Recommendations for Executive Action
|Office of the Chief Information Officer (DOD CIO)||As DOD continues to improve the completeness and transparency of subsequent joint reports' methodologies in order to assist Congress in understanding the basis of the NC3 estimates by documenting the methodological assumptions and limitations affecting the report's estimates for sustaining and modernizing the NC3 system, as we previously recommended, for future joint reports, the DOD CIO should include explanations of how DOD (1) selects program elements for inclusion in its NC3 estimate, (2) determines its weighted analysis ratios, and (3) differentiates its methodology for calculating operation and maintenance estimates from its methodologies for calculating estimates for the other NC3 line items.||
DOD concurred with the recommendation. In the Fiscal 2020 and Fiscal Year 2021 joint reports, DOD provided more information on the methodology used to select systems included in its NC3 estimates.

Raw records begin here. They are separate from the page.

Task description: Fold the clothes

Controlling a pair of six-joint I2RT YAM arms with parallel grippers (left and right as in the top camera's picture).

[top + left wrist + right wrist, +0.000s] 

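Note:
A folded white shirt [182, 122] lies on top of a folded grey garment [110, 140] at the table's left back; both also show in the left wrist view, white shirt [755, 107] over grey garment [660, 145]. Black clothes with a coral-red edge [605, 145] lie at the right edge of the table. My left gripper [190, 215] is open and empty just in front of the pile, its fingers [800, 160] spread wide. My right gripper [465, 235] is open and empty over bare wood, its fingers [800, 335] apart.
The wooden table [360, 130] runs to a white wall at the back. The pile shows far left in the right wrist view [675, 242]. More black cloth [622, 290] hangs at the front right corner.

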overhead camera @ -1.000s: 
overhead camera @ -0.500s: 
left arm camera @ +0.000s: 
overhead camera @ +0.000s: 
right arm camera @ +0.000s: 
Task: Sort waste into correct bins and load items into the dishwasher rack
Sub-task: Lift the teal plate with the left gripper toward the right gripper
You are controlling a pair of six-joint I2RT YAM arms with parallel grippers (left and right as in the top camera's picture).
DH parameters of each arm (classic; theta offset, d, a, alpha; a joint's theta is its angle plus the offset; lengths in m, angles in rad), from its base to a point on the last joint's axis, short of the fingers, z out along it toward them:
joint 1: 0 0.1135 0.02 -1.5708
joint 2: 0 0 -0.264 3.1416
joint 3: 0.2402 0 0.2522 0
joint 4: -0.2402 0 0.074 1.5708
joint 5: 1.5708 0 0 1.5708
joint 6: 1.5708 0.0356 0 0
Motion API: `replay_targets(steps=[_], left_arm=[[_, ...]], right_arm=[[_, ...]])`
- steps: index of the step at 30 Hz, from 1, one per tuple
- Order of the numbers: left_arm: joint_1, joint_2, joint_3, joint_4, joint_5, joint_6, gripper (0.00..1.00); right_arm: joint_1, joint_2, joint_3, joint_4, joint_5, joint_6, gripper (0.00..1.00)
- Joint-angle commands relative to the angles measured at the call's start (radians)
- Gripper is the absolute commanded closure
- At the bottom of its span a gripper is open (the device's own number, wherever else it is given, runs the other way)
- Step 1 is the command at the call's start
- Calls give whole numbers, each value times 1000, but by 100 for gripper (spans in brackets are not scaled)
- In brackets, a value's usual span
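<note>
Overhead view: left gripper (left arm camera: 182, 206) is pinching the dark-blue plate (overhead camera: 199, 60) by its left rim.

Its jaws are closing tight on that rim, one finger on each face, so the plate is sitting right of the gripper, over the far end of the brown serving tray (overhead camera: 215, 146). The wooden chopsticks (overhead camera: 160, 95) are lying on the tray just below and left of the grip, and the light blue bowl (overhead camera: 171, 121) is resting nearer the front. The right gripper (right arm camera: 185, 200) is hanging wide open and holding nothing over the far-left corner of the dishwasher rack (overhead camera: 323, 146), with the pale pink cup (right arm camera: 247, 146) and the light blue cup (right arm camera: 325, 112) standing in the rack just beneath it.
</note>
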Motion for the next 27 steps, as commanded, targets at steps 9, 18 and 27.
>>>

For example, DOD described a data call process used to identify specific funding information for each of the systems and described the methodology used to assign an estimated proportion of a systems' budget based on the system's "dual use" status. Additionally, the FY20 and FY21 Joint reports included descriptions of the Air Force, Navy, and Defense Information Systems Agency weighting processes for developing NC3 budget estimates. DOD also noted that while the system expertise resides in the Military Services and Agencies, the DOD Chief Information Officer, DOD Comptroller, and Office of Cost Effectiveness and Program Evaluation provide oversight by reviewing the percentages for comprehensiveness and accuracy before final submission. Taken together, these and similar actions DOD has taken meet the intent of the recommendation and, if continued in future joint reports, will improve reporting of NC3 funding estimates.
|Department of the Air Force||In order to assist Congress in comparing year-to-year cost estimates between joint reports, for future joint reports, the Secretary of the Air Force should provide information about any programmatic changes (i.e., programs being moved from one line item to another) in its estimates and include an explanation of the reasons for those changes and how those changes may affect year-to-year comparisons of the budget estimates.||
DOD concurred with our recommendation and the Air Force has taken some steps to identify instances of programmatic changes in its estimates. We will continue to monitor the Air Force's response to this recommendation as we review subsequent Joint Reports.